Activity: Only the lines from the first line of the data through the line containing "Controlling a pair" belong in the answer, transcribed exactly; pictures do not.

Dataset content:
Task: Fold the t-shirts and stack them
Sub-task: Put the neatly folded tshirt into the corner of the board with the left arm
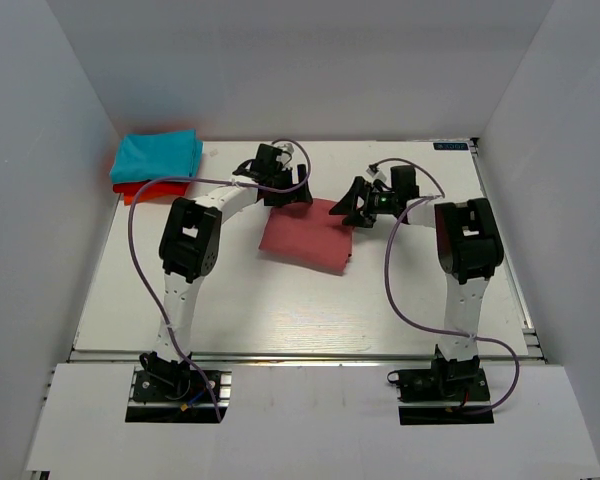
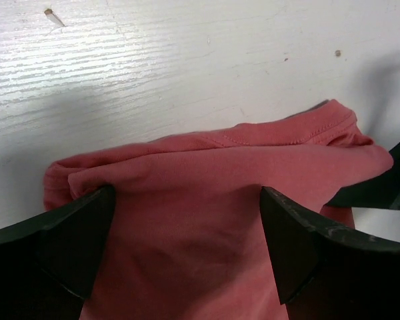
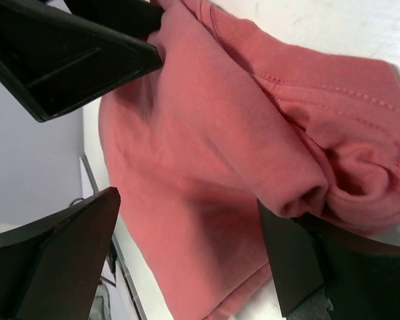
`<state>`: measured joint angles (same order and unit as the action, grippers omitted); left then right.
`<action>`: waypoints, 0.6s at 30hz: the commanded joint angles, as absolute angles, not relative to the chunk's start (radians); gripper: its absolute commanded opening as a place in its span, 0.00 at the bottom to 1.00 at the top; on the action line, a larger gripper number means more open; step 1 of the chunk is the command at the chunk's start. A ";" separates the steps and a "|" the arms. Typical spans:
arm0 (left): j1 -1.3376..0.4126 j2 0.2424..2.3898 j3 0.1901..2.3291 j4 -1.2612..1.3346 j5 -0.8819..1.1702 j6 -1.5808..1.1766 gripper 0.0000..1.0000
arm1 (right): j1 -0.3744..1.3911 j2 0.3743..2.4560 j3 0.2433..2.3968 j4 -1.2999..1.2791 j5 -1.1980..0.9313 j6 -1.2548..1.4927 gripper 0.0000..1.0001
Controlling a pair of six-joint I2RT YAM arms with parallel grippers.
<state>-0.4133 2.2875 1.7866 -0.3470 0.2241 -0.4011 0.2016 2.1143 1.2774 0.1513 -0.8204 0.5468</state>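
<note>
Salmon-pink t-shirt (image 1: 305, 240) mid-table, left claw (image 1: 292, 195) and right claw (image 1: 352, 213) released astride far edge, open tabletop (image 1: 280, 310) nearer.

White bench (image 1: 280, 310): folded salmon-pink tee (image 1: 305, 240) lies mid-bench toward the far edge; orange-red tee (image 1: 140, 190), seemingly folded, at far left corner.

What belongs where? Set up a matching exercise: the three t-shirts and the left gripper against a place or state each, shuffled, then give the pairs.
1 turquoise t-shirt
2 orange-red t-shirt
3 salmon-pink t-shirt
4 left gripper

A folded, middle of the table
B open over pink cloth
C top of the far-left pile
D bottom of the far-left pile

Pairs: 1-C, 2-D, 3-A, 4-B.
</note>
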 commanded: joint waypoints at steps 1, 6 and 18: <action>-0.387 2.307 1.775 -0.328 0.210 -0.397 1.00 | 0.158 2.183 1.220 0.267 -0.758 0.632 0.90; -0.377 2.284 1.738 -0.267 0.267 -0.385 1.00 | 0.149 2.192 1.203 0.304 -0.795 0.667 0.90; -0.377 1.922 1.671 -0.264 0.019 -0.305 1.00 | 0.183 1.692 1.114 0.028 -0.618 0.394 0.90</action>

Result for this exercise:
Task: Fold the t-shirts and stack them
Sub-task: Put the neatly folded tshirt into the corner of the board with the left arm
`<state>`: measured joint angles (same order and unit as the action, grippers omitted); left then right.
`<action>`: waypoints, 0.6s at 30hz: the commanded joint angles, as absolute angles, not relative to the chunk's start (radians); gripper: its absolute commanded opening as a place in its span, 0.00 at the bottom to 1.00 at the top; on the action line, a larger gripper number means more open; step 1 of the chunk is the command at the chunk's start. A ";" separates the steps and a "|" the arms. Typical spans:
arm0 (left): j1 -1.3376..0.4126 j2 0.2424..2.3898 j3 0.1901..2.3291 j4 -1.2612..1.3346 j5 -0.8819..1.1702 j6 -1.5808..1.1766 gripper 0.0000..1.0000
arm1 (right): j1 -0.3744..1.3911 j2 0.3743..2.4560 j3 0.2433..2.3968 j4 -1.2999..1.2791 j5 -1.1980..0.9313 j6 -1.2548..1.4927 gripper 0.0000..1.0001
Controlling a pair of six-joint I2RT YAM arms with parallel grippers.

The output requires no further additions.